» EXERCISE DIRECTIONS: Reproduce the full listing as it stands. Images do not belong in the copy.

• • • •

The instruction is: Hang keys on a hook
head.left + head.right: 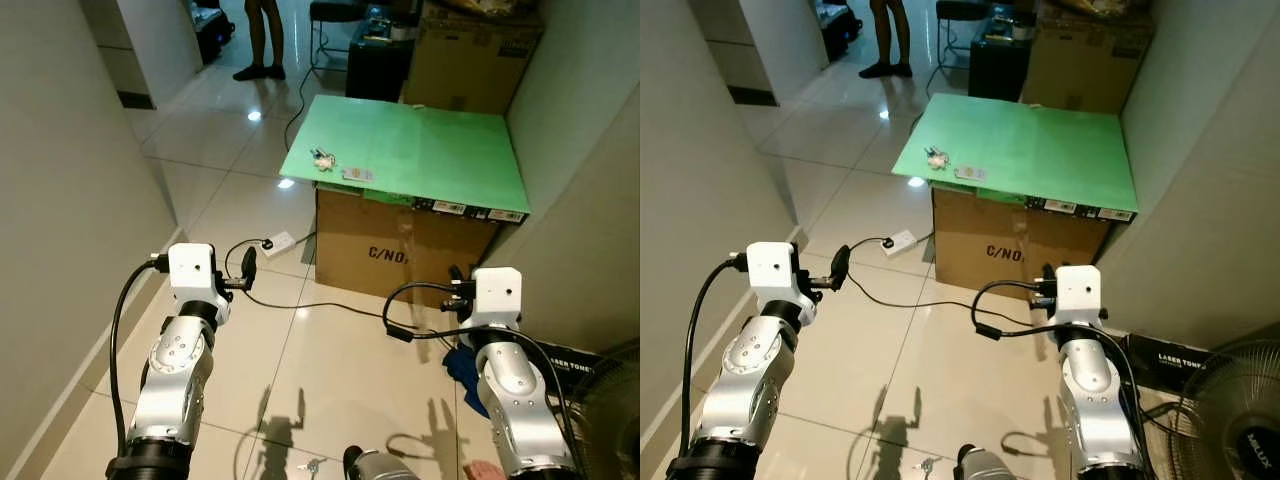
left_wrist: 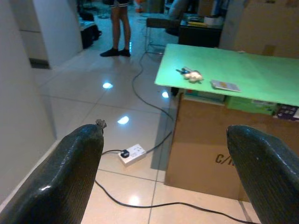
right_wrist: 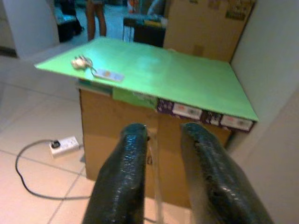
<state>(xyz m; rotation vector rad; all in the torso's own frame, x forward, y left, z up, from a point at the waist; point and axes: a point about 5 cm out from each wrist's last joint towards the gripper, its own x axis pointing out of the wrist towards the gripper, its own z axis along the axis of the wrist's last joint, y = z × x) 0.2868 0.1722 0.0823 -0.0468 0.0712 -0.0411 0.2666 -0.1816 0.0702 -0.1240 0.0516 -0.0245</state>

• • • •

» YOUR RESPONSE:
The instruction is: Hang keys on a hook
head.left + head.right: 
left_wrist: 
right_wrist: 
<state>(xyz m; rotation vector rad; all in the torso's own frame, x forward, y left, z up, from a point at the waist; point and axes: a point about 5 cm out from each wrist's last joint towards the gripper, its own x axis pointing out of the wrist towards the gripper, its own z axis along the axis of the wrist's last joint, y = z × x) 0.2868 0.1722 0.0823 -0.0468 0.0712 -0.0411 0.2666 -0.1816 0.0702 -0.1240 0.0516 -0.0245</state>

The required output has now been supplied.